Die Debatte um das nächste große Rentenkonzept nimmt Fahrt auf. Nach dem beschlossenen Rentenpaket forciert Bundesarbeitsministerin Bärbel Bas ein Modell, bei dem nicht mehr allein das Lebensalter über den Ruhestand entscheidet, sondern die Zahl der eingezahlten Versicherungsjahre. Menschen, die früh ins Berufsleben starten, könnten dadurch deutlich eher aufhören. Wer dagegen erst spät in einen gut bezahlten Beruf einsteigt, müsste länger arbeiten. Laut „t-online.de“ geht die Idee auf eine Empfehlung des Ökonomen Jens Südekum zurück, Berater von Finanzminister Lars Klingbeil. Er plädiert dafür, die Lebensarbeitszeit stärker in den Mittelpunkt zu stellen.

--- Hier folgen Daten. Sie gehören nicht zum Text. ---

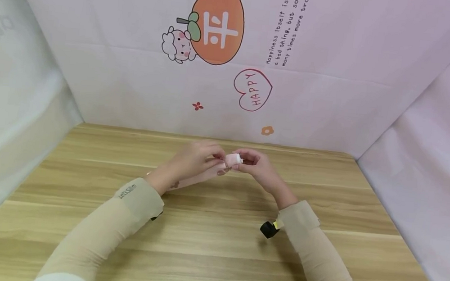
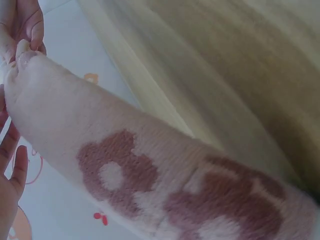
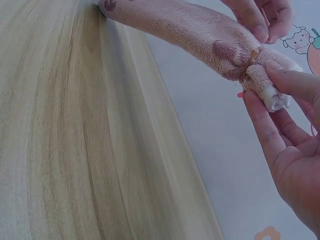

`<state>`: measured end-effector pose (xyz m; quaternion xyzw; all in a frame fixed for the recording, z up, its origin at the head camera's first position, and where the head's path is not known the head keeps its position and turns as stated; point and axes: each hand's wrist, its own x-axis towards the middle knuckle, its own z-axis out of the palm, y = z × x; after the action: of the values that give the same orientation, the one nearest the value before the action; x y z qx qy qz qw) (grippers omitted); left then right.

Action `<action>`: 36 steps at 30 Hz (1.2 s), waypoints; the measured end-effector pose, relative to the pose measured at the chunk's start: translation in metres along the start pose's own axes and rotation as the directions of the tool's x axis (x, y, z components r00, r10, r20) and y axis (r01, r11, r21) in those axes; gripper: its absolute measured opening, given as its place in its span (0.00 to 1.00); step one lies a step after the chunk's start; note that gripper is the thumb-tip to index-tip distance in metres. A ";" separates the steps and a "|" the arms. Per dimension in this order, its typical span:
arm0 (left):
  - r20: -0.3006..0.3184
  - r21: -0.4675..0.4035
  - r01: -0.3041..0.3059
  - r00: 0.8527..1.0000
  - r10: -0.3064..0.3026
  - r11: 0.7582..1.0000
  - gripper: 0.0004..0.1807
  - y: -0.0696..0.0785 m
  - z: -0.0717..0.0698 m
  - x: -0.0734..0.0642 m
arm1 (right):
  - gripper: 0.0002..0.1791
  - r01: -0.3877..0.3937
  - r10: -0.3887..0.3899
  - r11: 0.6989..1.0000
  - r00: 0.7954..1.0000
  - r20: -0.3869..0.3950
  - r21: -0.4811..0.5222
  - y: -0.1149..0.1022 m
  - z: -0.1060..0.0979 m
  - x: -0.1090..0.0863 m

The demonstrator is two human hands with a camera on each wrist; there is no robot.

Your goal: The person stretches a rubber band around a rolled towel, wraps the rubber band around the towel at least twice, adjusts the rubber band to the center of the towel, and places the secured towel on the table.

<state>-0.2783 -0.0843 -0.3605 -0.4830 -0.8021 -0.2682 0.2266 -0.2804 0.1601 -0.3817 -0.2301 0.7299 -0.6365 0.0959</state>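
A pale pink rolled towel (image 2: pixel 60 105) with brownish flower shapes slants across the left wrist view. Near its far end it is cinched by a thin yellowish band (image 3: pixel 254 53). My right hand (image 1: pixel 258 167) pinches the short end past the cinch between thumb and fingers; a white tip (image 3: pixel 276 102) pokes out there. Close by, my left hand (image 1: pixel 200 158) has its thumb and forefinger brought together on the towel beside the cinch. Its other fingers (image 2: pixel 19 170) stand off the cloth. Whether it also grips the band is hidden.
Under both arms lies a wood-grain table (image 1: pixel 213 257). A white printed backdrop (image 1: pixel 132 91) rises behind it, with white cloth sides (image 1: pixel 432 147) left and right. A black wrist camera (image 1: pixel 269 229) hangs below the right sleeve.
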 end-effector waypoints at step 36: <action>0.236 0.041 -0.030 0.972 0.020 0.999 0.05 0.012 -0.003 0.014 | 0.18 -0.039 0.040 0.999 0.999 0.011 -0.017 0.004 -0.007 -0.008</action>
<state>-0.2730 -0.0721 -0.3468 -0.5163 -0.8229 -0.1885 0.1440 -0.2771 0.1700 -0.3854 -0.2200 0.7390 -0.6271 0.1106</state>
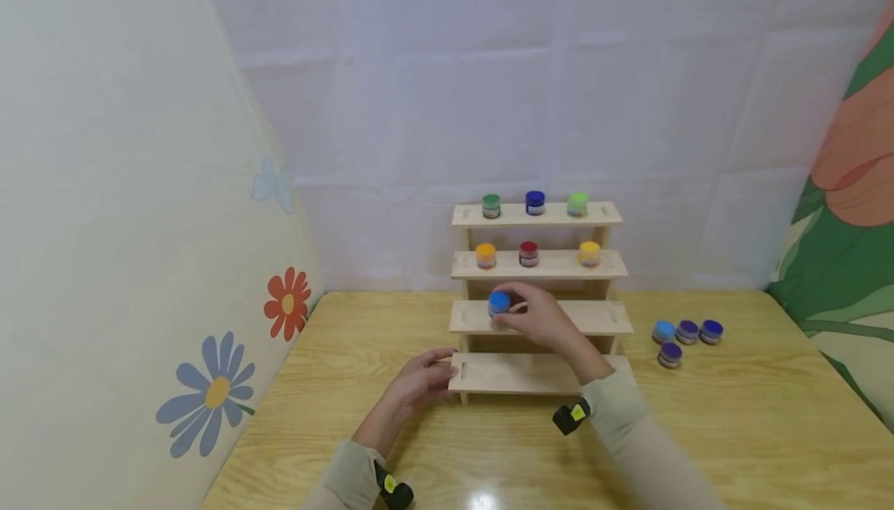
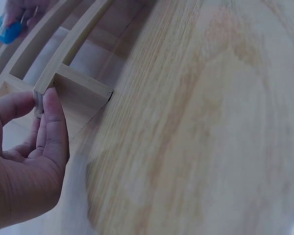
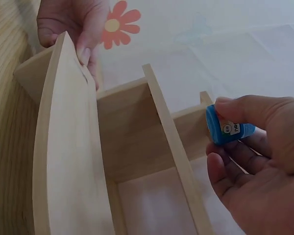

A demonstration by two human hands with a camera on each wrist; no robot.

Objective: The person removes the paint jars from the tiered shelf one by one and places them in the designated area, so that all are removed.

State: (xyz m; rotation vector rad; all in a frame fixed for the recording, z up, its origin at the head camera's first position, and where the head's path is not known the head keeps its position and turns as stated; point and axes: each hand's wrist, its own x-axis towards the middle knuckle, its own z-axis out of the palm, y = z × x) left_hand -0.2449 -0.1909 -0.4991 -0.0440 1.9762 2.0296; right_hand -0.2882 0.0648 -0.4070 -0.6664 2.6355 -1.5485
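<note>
A small blue paint jar [image 1: 499, 303] is pinched between the thumb and fingers of my right hand [image 1: 534, 314]. It overlaps the left part of the second-lowest step of the stepped wooden rack [image 1: 517, 374]. In the right wrist view, the blue jar [image 3: 225, 126] is tilted, with a white label toward the camera. My left hand [image 1: 421, 379] grips the left end of the rack's lowest step. Its thumb and fingers pinch the board end [image 2: 38, 103] in the left wrist view.
Green, dark blue and light green jars [image 1: 577, 204] stand on the top step. Orange, dark red and yellow jars [image 1: 589, 254] stand one step lower. Several blue and purple jars [image 1: 687, 331] sit on the wooden table [image 1: 740, 417], right of the rack. A white cloth [image 1: 433, 122] hangs behind.
</note>
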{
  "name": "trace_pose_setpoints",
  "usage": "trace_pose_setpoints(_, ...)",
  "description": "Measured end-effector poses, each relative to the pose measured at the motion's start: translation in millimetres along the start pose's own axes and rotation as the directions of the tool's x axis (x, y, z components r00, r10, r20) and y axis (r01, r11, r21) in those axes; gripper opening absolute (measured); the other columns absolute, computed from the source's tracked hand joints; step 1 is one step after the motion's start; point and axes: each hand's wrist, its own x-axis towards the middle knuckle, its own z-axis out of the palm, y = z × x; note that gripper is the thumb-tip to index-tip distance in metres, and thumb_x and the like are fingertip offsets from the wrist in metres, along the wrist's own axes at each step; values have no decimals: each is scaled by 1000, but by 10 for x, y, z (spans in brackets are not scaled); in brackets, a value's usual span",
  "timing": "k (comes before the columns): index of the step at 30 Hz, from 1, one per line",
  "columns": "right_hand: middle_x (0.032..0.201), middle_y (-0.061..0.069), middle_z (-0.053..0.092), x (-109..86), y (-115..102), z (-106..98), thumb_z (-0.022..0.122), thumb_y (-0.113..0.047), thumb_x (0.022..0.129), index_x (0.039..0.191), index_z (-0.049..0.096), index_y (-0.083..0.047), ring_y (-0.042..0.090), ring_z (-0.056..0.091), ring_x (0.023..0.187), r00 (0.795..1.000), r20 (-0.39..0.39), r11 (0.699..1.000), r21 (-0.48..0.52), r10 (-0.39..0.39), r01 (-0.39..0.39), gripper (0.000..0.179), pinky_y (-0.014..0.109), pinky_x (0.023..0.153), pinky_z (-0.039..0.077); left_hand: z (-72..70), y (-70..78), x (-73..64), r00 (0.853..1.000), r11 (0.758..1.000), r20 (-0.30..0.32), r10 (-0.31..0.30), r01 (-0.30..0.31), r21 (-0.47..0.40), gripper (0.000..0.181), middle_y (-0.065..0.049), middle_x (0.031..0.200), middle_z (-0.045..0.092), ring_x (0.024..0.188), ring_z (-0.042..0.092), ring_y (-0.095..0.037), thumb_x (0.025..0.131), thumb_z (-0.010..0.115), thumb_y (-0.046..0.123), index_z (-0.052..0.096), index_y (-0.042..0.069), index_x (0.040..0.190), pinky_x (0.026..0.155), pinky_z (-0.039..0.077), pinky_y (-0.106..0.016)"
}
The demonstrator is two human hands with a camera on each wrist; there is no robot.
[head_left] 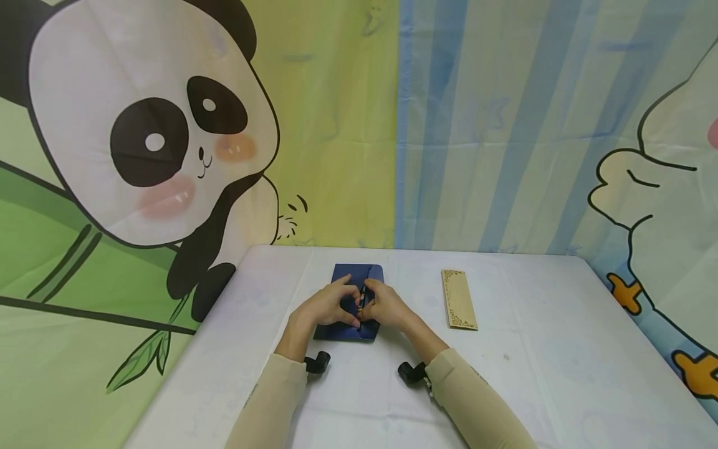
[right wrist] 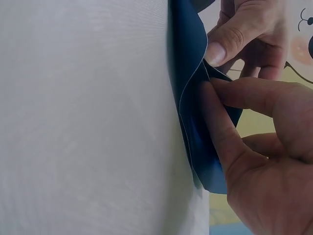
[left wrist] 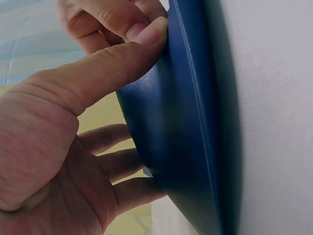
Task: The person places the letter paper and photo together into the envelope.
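Note:
A dark blue envelope [head_left: 340, 272] with a flap along its right side lies on the white table, under both hands. My left hand [head_left: 331, 304] holds it from the left; in the left wrist view the thumb [left wrist: 122, 63] lies on the blue face and the other fingers reach its far edge. My right hand [head_left: 387, 304] pinches the flap edge, with its thumb [right wrist: 220, 122] inside the parted opening in the right wrist view. Both hands' fingertips come close together at the opening. Small light and orange marks [head_left: 361, 293] show between them, partly hidden by fingers.
A tan strip [head_left: 460, 299] with brown ornament at both ends lies right of the envelope. The white table [head_left: 527, 386] ends at a printed cloth backdrop [head_left: 336, 156] with a panda. Black wrist devices [head_left: 318, 363] sit at both sleeves.

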Motion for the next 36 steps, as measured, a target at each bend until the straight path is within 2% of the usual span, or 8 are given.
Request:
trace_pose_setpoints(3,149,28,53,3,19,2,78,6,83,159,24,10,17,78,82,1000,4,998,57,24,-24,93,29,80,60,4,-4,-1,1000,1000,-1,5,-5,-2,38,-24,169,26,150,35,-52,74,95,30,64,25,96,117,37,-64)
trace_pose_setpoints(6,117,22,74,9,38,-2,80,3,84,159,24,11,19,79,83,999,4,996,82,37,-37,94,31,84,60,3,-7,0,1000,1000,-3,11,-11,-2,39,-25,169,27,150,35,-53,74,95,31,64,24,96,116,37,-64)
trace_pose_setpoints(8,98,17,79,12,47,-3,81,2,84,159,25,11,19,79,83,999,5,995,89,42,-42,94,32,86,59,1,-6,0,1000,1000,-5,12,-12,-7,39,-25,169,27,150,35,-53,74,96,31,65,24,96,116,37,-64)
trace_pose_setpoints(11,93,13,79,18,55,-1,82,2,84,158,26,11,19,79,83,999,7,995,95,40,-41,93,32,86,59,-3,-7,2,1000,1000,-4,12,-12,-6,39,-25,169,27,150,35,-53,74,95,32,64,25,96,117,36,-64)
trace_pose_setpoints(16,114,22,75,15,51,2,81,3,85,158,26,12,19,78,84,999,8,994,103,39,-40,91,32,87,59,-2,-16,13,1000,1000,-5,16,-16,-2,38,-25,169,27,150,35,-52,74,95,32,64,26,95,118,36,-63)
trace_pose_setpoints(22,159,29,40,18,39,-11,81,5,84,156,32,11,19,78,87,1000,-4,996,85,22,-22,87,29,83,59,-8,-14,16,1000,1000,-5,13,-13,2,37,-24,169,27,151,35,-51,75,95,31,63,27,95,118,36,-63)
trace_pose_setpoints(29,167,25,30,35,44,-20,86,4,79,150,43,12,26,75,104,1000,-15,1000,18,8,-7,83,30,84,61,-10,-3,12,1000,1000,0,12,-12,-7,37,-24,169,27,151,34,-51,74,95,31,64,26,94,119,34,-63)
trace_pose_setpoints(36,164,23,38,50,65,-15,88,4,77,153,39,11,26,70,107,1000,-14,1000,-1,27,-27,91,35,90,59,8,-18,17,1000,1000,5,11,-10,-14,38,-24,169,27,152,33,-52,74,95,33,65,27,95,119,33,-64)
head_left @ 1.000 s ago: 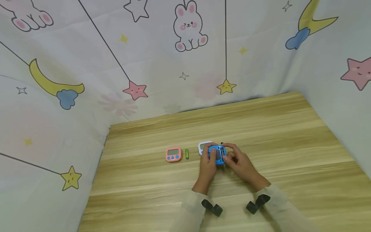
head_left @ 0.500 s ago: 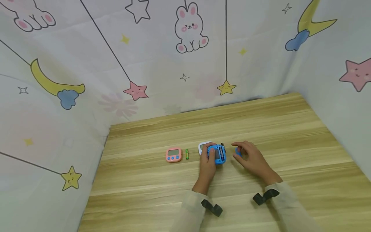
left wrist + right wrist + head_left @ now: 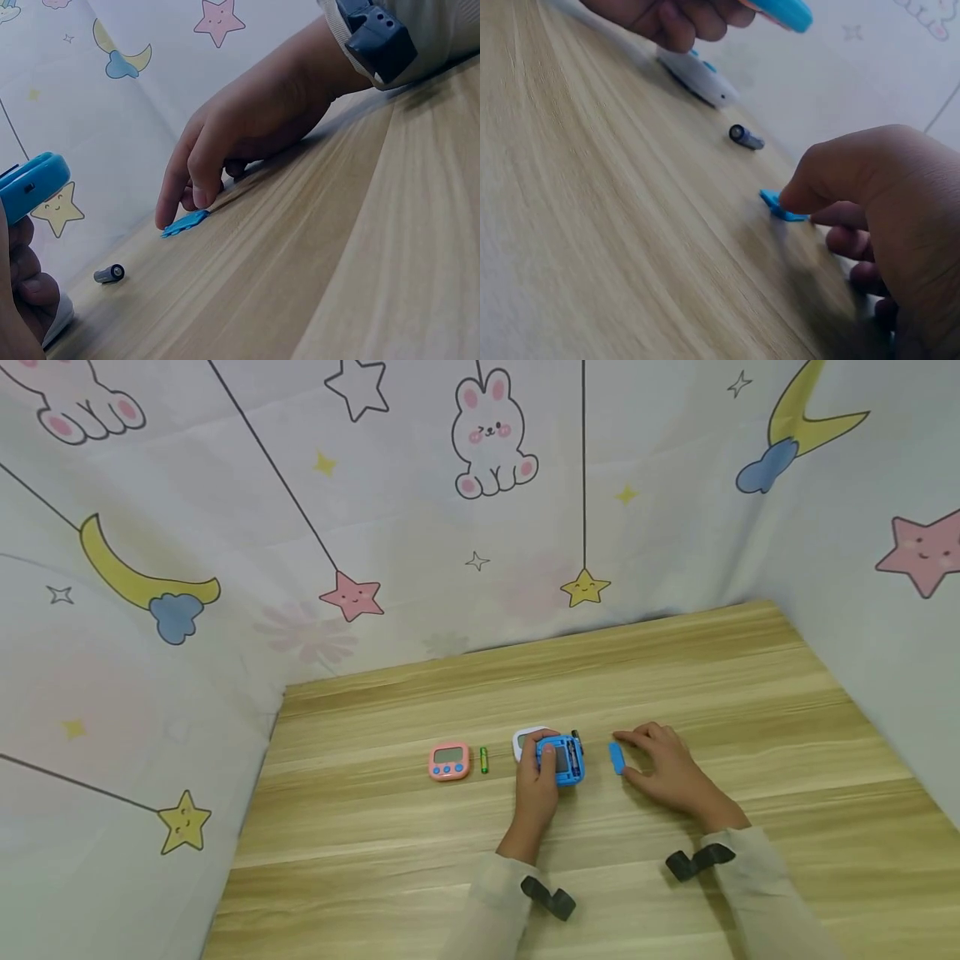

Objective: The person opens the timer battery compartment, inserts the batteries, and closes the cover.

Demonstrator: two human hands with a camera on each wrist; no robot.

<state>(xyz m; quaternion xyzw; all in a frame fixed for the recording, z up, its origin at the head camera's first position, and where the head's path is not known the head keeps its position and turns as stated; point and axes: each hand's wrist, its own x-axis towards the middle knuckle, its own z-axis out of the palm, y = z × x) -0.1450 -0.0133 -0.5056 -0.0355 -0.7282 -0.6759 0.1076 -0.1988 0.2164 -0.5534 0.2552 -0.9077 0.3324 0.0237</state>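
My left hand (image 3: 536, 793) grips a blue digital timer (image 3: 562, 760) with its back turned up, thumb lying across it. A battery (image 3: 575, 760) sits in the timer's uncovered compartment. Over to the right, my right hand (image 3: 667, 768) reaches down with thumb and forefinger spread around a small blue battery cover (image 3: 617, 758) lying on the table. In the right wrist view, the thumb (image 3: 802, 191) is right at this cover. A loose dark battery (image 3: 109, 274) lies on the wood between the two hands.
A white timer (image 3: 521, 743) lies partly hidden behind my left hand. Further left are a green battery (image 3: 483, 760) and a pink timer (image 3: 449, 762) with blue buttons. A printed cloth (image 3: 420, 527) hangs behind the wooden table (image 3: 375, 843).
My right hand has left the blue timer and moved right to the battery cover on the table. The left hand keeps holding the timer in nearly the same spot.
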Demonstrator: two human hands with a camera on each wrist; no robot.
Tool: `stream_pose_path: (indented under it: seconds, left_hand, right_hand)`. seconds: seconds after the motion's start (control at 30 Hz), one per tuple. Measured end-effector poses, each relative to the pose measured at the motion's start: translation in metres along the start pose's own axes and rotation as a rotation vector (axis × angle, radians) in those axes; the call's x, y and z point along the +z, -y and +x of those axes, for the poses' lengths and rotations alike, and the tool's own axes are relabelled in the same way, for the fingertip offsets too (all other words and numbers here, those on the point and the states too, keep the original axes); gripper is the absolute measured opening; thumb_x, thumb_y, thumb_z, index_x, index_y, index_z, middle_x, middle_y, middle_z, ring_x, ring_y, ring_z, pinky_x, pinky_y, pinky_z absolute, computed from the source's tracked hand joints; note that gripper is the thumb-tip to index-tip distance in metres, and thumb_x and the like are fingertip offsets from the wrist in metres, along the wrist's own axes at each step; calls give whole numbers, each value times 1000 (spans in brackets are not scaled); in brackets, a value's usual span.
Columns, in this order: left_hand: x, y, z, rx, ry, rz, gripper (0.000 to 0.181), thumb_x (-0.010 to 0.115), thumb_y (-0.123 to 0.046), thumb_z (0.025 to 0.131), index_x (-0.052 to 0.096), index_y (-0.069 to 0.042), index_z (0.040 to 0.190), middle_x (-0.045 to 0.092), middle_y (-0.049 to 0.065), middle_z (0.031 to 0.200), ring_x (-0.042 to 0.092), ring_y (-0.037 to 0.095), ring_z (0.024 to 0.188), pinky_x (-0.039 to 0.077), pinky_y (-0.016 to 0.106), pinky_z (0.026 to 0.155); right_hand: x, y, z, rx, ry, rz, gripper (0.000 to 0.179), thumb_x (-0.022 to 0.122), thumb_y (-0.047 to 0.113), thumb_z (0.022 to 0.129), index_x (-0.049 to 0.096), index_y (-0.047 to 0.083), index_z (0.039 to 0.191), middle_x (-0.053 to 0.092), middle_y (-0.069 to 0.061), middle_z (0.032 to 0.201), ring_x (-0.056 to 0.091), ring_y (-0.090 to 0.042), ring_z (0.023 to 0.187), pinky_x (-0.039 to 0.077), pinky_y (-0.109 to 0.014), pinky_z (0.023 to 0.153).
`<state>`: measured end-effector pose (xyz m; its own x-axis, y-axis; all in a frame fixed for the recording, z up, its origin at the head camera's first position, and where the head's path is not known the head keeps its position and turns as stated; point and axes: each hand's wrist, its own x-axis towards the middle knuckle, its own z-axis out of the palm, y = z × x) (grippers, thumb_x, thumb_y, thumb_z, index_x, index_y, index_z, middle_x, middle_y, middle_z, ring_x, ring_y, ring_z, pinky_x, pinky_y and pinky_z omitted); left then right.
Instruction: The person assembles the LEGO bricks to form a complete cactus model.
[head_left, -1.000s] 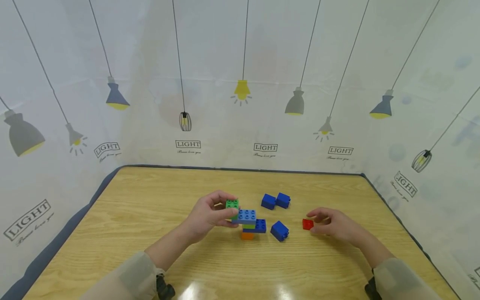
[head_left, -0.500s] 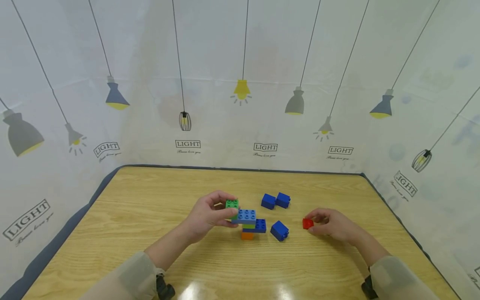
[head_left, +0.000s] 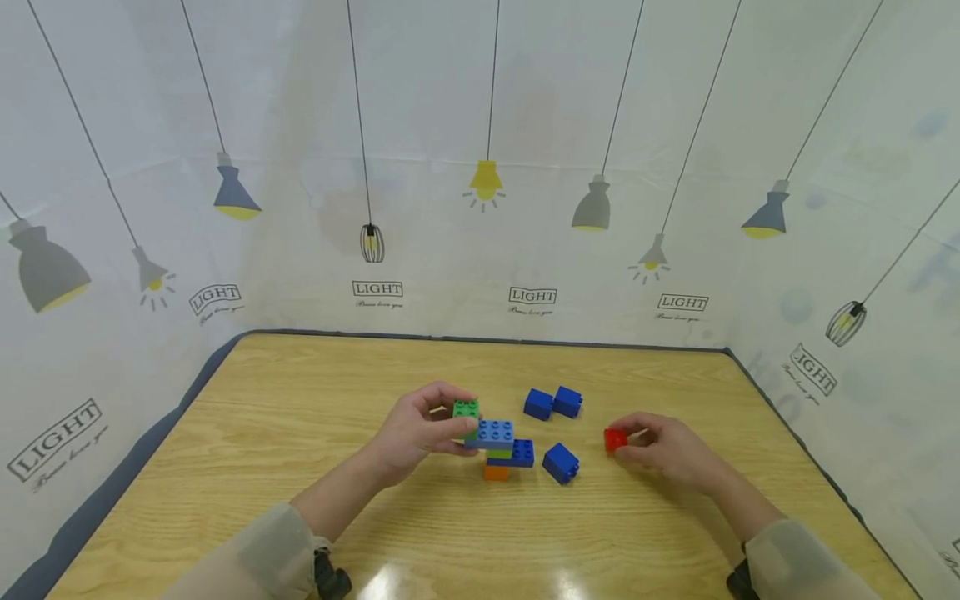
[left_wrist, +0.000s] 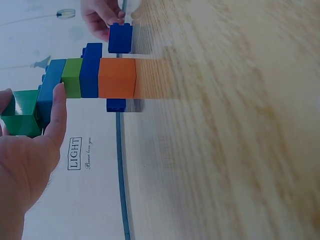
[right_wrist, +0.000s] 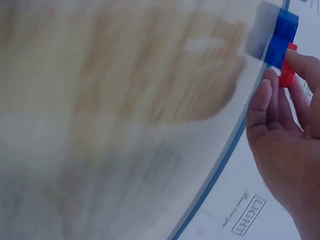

47 Beitragsjahre als mögliche Grenze
Im Raum steht eine Schwelle von 47 Pflichtversicherungsjahren. Nach Angaben, über die das Nachrichtenmagazin „Spiegel“ berichtet, könnte jeder, der diese Spanne erreicht, ohne weitere Abschläge in den Ruhestand gehen. Südekum argumentiert, eine „Rente mit 70 für alle“ sei „falsch“, gerechter sei eine Mindestzahl an Beitragsjahren. Wer mit 16 Jahren eine Ausbildung beginnt und ohne Unterbrechung arbeitet, hätte die 47 Jahre mit 63 voll. Wer dagegen erst mit 25 ins Berufsleben einsteigt, wäre rechnerisch erst mit 72 rentenberechtigt. Damit würde das Startalter im Job zu einem der wichtigsten Faktoren für den tatsächlichen Ausstieg.
Belastete Berufe vs. Akademikerlaufbahn
Der Vorschlag reagiert auf sehr unterschiedliche Erwerbsbiografien. Handwerker oder Pflegekräfte, die ab 16 oder 18 Jahren körperlich arbeiten, erreichen hohe Beitragszeiten, kämpfen aber im Alter häufig mit gesundheitlichen Problemen. Für sie könnte ein früherer Ausstieg ein Entlastungseffekt sein. Akademiker, die erst nach Studium oder Promotion einzahlen, verschieben dagegen ihren Rentenbeginn weit nach hinten. „Akademiker zahlen deutlich später in die Rentenkasse ein als jemand, der mit 16 oder 18 Jahren eine Lehre beginnt und dann durcharbeitet“, so Südekum nach Angaben von faz.net. Für gut ausgebildete Fachkräfte würde das Modell also faktisch auf Arbeiten bis über 70 hinaus hinauslaufen.
Bas fordert kompletten Neustart des Systems
Bärbel Bas stellt das Konzept in einen größeren Umbau der Altersvorsorge. In den ARD-„Tagesthemen“ kündigte die Ministerin an, es reiche nicht, „nur an zwei Schräubchen zu drehen“, vielmehr sei ein „ganz neues System“ notwendig. Sie verweist auf Länder wie Schweden, die Niederlande, Dänemark und Österreich, die bereits weitreichend umgebaut haben. Dort orientieren sich Rentenformeln stärker an Beitragskarrieren, Erwerbsquoten und zusätzlicher kapitalgedeckter Vorsorge. Bas verlangt eine „mutige Reform“, die langfristig tragen und alle Generationen berücksichtigen soll. Die große demografische Belastung durch die Babyboomer-Generation sieht Südekum erst noch auf die Kassen zukommen.
Rentenkommission bis 2026, junge Generation eingebunden
Noch vor Weihnachten soll eine neue Rentenkommission starten, in der Politik, Wissenschaft und ausdrücklich auch die junge Generation vertreten sein sollen. Laut Berichten von „t-online.de“ wird erwartet, dass auch die Junge Gruppe der Unionsfraktion mit am Tisch sitzt, die das jüngste Rentenpaket abgelehnt hatte. Bas betont, es dürfe in dieser Runde „keine Denkverbote“ geben: Diskutiert werden sollen Renteneintrittsalter, Kreis der Einzahler und zusätzliche Einnahmequellen. Bis Mitte 2026 sollen Vorschläge vorliegen, die zügig in ein Gesetzgebungsverfahren einfließen sollen. Für Beschäftigte heißt das: Das individuelle Erwerbsprofil – Ausbildungsbeginn, Unterbrechungen, Arbeitszeit – könnte künftig noch direkter über den Ruhestand entscheiden.